Aboard ship work parties were our daily routine. Every square inch of deck space, above and below, had to be swabbed own twice a day. Aside from the need for swab jockeys there was mess duty. Given the choice, a Marine would rather swab than stand with arms up to his elbows deep in hot soapy water.

It was a miserable assignment, but there was one even worse, and that was trashman in the furnace room. All trash aboard navy ships had to be burned. Nothing was ever to be thrown overboard. The concern wasn’t the environment. The navy didn’t want to leave tracks. So someone had to shovel trash into the furnaces. Each morning after chow Pappy Preston, the company gunny sergeant, appeared in each quarters, and with duty roster in hand he called out names and handed out assignments for the day. He had a tough time pronouncing names and often had to repeat himself several times to be understood. Since there were several Marines aboard with the same name as mine, or names sounding close to it, he would merely call out STEVE. I discovered, quite by accident, that by hesitating and not answering immediately, another Marine would answer up for me. Even my friend Stevenson never caught on and took work assignments that should have been mine.

This went on for about a week, until one morning instead of sneaking into my hideout I made the mistake of climbing back into my bunk and there I fell asleep. Before I knew what happened I found myself tumbling from the top bunk to the hard steel floor below. When I came to my senses I was looking up at an irate gunny sergeant straddling me with a heavy boot on each side.  He was so angered that even Stevenson, who Pappy said was dumb enough to stand in for me, was assigned to the furnace room with me.

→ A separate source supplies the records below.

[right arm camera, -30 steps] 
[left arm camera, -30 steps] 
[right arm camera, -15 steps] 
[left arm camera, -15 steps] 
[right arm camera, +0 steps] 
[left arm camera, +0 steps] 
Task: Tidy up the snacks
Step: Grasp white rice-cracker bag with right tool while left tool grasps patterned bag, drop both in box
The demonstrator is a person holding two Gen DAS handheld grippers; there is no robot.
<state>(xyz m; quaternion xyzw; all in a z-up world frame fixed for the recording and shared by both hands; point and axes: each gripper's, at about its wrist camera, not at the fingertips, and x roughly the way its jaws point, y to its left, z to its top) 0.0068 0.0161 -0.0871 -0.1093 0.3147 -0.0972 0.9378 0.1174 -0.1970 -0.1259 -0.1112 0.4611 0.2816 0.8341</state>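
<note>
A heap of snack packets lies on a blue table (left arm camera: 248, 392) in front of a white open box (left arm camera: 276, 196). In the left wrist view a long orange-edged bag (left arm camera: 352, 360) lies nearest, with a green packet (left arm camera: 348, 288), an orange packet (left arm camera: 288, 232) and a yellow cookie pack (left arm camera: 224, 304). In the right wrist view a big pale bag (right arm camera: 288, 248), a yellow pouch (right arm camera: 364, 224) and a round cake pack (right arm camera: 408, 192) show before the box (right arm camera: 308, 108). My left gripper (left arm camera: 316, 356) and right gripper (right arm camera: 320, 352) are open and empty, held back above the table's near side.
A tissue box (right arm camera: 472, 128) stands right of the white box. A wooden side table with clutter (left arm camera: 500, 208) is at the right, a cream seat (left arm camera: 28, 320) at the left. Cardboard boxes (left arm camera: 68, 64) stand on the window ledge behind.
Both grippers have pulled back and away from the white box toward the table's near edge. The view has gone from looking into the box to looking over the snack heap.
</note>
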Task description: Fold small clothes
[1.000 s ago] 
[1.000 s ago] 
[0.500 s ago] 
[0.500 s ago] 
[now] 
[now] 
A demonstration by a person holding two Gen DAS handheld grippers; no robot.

The furnace room where we burned trash was midship and the only good thing I can say about it is that it was but one floor below deck. The heat was so intense, the air so stifling, that every fifteen minutes or so, while stripped to the waist, we had to charge topside gasping to get fresh air. The door to the furnace had been removed and so vast was the opening that a boxcar could have easily fit through without touching the sides, or so it seemed.  We were given wide, flat shovels to use, and we learned quickly they had a purpose other than shoveling trash. When the ship rolled sharply to starboard, we used the shovels as props to keep us from lunging into the open furnace. The fire was as vicious as the flames of Hades. It consumed piles of trash as fast as we could shovel it in. Not once did we manage to get ahead so we could rest, for as soon as we had shoveled clean the deck space in front of the furnace, another batch of trash would come tumbling down a chute completely inundating us. It never ended.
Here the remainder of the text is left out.